===== MATERIAL FOR THIS EXERCISE

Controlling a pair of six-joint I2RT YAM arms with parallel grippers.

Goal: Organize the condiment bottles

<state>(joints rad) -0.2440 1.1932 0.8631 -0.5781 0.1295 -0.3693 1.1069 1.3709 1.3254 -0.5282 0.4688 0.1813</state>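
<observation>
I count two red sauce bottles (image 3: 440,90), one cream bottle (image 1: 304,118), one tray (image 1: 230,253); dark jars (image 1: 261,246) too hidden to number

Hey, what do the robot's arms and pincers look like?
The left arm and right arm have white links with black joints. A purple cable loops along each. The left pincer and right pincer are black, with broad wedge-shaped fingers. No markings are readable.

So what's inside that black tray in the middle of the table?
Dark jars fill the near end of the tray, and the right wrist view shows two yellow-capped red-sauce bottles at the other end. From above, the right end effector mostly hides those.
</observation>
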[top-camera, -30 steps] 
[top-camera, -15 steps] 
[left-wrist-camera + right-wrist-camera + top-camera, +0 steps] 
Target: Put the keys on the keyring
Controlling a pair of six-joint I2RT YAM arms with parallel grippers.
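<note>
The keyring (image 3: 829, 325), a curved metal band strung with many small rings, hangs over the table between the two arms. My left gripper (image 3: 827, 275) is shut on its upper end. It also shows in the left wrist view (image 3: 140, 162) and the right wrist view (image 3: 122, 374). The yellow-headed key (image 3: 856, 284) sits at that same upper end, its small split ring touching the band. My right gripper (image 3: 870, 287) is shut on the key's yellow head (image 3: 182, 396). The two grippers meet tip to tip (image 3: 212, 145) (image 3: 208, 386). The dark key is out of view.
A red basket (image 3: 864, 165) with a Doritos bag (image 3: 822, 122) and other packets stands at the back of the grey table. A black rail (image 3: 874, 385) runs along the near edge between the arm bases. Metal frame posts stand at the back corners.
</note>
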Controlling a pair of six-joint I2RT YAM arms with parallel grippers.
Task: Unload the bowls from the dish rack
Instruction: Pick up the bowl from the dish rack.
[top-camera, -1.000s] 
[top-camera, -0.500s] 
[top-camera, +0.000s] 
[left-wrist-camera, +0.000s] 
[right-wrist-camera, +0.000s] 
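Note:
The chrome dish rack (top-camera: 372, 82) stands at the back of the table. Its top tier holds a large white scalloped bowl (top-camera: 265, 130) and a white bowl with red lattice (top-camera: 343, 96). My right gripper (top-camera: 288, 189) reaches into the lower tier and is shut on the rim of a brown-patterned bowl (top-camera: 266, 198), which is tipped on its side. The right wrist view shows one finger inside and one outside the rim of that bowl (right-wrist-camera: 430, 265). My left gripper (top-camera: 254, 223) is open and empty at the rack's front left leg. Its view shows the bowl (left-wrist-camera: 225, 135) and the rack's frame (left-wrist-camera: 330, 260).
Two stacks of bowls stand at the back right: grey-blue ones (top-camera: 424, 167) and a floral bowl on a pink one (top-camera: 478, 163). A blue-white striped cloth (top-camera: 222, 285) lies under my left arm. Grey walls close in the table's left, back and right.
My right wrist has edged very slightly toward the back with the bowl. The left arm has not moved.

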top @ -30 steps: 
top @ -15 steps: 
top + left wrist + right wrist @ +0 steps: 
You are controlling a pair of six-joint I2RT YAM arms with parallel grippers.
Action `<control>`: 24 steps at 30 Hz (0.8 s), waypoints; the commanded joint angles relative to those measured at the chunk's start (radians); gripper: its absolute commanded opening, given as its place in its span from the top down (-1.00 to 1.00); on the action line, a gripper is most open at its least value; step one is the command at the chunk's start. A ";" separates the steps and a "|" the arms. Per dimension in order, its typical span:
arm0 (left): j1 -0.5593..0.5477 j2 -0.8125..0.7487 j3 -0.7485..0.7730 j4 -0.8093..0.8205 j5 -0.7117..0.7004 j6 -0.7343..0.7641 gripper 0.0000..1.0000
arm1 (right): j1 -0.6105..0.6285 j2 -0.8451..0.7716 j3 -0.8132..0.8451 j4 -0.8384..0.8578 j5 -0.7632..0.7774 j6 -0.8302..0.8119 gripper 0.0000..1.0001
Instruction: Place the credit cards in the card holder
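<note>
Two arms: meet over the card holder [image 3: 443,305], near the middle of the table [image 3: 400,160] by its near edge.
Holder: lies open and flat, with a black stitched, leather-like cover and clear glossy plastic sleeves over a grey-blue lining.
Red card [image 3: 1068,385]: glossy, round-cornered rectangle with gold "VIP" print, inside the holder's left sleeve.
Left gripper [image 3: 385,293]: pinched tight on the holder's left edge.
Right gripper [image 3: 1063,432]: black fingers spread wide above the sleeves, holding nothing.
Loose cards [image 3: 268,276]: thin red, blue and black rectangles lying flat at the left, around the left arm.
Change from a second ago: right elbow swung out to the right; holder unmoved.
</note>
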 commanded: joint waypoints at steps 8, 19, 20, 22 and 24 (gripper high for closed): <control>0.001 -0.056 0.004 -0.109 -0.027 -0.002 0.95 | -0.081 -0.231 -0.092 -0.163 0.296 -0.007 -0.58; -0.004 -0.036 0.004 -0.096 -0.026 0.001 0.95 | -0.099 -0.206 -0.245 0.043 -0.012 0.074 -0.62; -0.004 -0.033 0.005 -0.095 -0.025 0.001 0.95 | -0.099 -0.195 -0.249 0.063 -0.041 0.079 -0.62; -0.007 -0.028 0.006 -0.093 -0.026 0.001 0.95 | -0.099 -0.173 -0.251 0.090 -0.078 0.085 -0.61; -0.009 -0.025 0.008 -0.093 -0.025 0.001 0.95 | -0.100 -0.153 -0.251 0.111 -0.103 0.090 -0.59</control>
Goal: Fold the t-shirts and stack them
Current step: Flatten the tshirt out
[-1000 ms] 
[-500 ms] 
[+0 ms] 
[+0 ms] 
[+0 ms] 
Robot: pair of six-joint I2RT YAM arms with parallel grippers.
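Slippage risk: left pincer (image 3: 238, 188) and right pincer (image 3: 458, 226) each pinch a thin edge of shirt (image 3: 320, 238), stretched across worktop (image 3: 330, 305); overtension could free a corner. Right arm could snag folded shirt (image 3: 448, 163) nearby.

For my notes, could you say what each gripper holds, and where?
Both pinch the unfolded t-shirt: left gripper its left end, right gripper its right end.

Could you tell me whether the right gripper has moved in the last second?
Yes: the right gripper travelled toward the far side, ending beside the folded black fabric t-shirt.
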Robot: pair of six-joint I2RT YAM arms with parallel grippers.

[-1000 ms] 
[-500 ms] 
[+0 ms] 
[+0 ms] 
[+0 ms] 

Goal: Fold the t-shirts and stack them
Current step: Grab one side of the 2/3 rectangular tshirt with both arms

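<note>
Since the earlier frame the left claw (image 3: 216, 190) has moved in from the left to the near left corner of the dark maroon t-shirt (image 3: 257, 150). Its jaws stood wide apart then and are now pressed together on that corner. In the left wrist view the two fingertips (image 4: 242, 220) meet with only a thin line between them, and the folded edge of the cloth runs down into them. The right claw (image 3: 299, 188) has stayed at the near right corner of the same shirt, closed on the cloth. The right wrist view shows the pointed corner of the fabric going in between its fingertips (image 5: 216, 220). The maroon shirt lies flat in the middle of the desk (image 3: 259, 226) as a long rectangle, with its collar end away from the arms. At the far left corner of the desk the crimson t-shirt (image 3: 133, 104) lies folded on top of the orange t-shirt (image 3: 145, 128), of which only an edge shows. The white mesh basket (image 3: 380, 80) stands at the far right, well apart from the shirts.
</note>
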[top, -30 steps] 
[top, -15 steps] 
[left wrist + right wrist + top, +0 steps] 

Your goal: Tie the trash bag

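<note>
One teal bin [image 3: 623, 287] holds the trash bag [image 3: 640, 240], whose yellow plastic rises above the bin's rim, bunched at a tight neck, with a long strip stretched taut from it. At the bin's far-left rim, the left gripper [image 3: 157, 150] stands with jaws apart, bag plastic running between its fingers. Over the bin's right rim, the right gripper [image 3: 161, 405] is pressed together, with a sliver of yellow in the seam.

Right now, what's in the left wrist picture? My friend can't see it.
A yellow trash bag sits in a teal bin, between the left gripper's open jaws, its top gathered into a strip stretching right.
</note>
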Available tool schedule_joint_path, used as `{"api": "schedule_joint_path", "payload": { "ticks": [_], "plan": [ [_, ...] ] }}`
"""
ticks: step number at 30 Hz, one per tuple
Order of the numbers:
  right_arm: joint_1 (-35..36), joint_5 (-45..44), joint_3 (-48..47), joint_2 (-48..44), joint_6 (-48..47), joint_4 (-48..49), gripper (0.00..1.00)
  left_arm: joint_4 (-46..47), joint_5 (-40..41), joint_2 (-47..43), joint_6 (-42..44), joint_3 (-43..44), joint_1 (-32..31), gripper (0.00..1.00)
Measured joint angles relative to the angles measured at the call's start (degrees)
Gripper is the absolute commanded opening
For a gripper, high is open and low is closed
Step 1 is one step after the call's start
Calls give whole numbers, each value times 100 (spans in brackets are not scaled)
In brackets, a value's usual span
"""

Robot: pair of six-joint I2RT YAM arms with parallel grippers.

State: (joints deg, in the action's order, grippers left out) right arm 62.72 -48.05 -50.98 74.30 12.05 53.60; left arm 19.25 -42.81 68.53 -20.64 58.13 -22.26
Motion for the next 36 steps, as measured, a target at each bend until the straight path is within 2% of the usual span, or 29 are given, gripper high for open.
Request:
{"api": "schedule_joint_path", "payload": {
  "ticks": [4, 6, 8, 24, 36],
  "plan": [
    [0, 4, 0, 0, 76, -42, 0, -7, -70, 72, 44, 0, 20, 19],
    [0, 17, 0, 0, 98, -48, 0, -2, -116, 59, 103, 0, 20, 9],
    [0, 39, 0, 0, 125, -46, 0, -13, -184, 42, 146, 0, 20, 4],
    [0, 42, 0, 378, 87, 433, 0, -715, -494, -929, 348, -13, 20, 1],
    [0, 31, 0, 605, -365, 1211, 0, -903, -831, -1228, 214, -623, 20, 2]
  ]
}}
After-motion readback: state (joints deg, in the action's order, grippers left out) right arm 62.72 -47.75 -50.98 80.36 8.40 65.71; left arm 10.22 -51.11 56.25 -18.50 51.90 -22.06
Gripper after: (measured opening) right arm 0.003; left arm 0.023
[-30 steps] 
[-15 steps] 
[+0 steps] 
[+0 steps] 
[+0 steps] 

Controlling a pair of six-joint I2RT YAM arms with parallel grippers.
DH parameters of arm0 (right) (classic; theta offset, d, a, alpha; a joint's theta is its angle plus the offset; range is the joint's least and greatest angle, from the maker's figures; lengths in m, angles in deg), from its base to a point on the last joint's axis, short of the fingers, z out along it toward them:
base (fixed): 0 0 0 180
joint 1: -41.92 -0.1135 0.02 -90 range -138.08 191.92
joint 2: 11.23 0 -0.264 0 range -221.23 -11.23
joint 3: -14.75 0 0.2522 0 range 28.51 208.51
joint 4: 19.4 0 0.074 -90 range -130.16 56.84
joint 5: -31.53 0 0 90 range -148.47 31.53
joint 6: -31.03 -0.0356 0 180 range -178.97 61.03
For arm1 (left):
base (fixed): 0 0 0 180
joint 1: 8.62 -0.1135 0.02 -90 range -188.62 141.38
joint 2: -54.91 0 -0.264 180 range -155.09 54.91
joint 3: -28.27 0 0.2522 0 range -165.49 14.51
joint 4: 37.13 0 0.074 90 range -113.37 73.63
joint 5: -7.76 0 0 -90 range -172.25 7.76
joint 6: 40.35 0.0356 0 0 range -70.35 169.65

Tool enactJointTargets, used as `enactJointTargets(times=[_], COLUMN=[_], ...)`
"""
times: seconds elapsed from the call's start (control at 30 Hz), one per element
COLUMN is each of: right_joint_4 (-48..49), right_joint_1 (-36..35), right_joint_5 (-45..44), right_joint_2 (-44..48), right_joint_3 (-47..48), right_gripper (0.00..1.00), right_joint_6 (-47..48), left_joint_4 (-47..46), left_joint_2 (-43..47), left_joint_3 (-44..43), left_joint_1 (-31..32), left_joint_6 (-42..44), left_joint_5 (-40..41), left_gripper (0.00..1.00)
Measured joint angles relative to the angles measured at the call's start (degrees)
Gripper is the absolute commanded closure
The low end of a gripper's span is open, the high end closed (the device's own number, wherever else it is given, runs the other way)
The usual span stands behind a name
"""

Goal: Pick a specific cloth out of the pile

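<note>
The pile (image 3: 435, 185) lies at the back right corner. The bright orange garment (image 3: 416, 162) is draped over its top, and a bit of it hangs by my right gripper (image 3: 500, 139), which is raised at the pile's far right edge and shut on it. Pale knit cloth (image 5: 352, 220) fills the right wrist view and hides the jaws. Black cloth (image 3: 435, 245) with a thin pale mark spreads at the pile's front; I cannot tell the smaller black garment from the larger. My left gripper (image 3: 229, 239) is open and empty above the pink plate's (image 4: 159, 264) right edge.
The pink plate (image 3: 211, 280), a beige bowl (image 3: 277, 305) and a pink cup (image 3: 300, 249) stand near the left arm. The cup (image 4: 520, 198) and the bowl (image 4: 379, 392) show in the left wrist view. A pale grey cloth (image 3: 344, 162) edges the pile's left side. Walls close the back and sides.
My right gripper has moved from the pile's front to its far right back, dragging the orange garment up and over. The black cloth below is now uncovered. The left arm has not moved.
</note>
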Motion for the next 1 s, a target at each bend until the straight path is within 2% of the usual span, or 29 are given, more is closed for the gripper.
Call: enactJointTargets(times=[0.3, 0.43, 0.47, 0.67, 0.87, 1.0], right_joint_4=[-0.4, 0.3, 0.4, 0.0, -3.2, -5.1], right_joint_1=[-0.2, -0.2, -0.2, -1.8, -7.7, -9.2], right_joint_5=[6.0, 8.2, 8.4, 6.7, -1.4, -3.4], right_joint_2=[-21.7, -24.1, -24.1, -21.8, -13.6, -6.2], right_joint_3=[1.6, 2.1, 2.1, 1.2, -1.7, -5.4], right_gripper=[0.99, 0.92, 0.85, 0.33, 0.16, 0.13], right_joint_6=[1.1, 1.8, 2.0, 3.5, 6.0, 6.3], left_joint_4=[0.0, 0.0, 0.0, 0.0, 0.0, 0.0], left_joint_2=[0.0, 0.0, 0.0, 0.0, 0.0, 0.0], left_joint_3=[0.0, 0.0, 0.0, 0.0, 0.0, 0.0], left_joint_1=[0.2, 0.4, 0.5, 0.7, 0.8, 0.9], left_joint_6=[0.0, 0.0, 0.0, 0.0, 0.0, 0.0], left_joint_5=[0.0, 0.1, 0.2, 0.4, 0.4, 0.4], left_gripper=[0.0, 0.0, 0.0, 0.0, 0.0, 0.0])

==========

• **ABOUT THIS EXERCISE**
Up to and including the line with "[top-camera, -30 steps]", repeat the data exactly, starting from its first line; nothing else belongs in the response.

• **FINISHED EXERCISE**
Controlling a pair of six-joint I2RT YAM arms with parallel grippers.

Goal: Organize the condiment bottles

<state>(joints rad) -0.2440 1.1932 0.8631 -0.5781 0.1295 -0.3693 1.1069 1.3709 1.3254 -0.5282 0.4688 0.1813</state>
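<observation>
I count two red sauce bottles (image 3: 440,90), one cream bottle (image 1: 304,118), one tray (image 1: 230,253); dark jars (image 1: 261,246) too hidden to number

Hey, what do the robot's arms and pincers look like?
The left arm and right arm have white links with black joints. A purple cable loops along each. The left pincer and right pincer are black, with broad wedge-shaped fingers. No markings are readable.

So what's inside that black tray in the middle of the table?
Dark jars fill the near end of the tray, and the right wrist view shows two yellow-capped red-sauce bottles at the other end. From above, the right end effector mostly hides those.
</observation>
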[top-camera, -30 steps] 

What was requested is fully covered by this answer.